Amid isolation, reading clinic allows York County teachers, students to reconnect
As students made their way home in March when schools first shut down to mitigate the spread of COVID-19, they did not know it would be the last time they saw their teachers for the school year.
But for those teachers studying at McDaniel College’s reading specialist graduate program, the summer provided an opportunity to reconnect through the program’s elementary-age reading clinic.
“I was able to work with students one-on-one,” said Brittany Grove, a kindergarten teacher at West Manheim Elementary School in South Western School District.
Grove said she knew two of the three students she worked with, one of whom she taught throughout the spring in one-on-one Zoom sessions two or three times a week.
“So when clinic started, we picked up where we ended the school year,” Grove said in an email. “She made a lot of growth in clinic as a reader!"
Grove and Kelsey Hoffman, a fifth grade Southern Elementary School teacher in Southern York County School District, were both participants of the four-week clinics, which wrapped up in mid-July.
The clinics are normally held in person, but they were largely virtual this year, so Mel Rhoads, adjunct professor for the clinic, was unsure if they would garner the same results.
“At first, it was scary,” she said. “We were nervous that the clinicians would not be able to get that much out of clinic face-to-face.”
Instead, however, the reading clinic allowed teachers to grow in their knowledge of technology and hone skills needed for a return to remote learning — which many schools are headed toward in some form this fall.
“When we were teaching in the spring, I was not doing video chat," said Nicole Selmer, a kindergarten teacher at Taneytown Elementary School, in Carroll County, Maryland, who worked with Adams County students during the clinic.
But through the clinic, she had to learn to record herself teaching, share her screen, find online books and resources, and help students navigate these tools — which for children so young can be challenging.
For Grove, it reinforced her training on Zoom, which also eased the transition for her students.
Each clinic teacher chose three students to work with — many opting to reach out to those they already knew, which aided in relationship building.

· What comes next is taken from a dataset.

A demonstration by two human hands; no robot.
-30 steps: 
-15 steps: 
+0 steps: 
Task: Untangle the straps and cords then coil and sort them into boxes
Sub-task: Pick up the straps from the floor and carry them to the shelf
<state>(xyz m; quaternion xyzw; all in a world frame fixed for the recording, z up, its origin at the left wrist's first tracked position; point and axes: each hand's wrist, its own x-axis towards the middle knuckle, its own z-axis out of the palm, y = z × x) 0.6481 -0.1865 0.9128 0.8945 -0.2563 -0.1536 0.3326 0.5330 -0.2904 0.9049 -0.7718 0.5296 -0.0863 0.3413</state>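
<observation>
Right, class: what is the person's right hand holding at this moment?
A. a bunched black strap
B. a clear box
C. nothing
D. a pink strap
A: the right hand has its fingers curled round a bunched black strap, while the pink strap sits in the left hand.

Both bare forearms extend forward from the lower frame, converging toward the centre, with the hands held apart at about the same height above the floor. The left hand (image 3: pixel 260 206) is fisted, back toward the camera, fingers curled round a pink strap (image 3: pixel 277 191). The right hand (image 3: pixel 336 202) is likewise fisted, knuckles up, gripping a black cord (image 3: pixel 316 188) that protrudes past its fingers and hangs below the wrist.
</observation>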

Selmer, who also did some work with students in person, said one of her students was Isabella Drechsler, 10, a rising fifth grader whom she had taught in preschool. It was eye-opening to see her using complex text, because back then, “she didn’t even know how to write her own name,” Selmer said.
These summer connections were also a great opportunity for parents to see first-hand how students were learning with teachers, said Brittany Tyler, coordinator for the clinic.
“Families were so involved,” she said. "They saw every single day what these teachers are doing."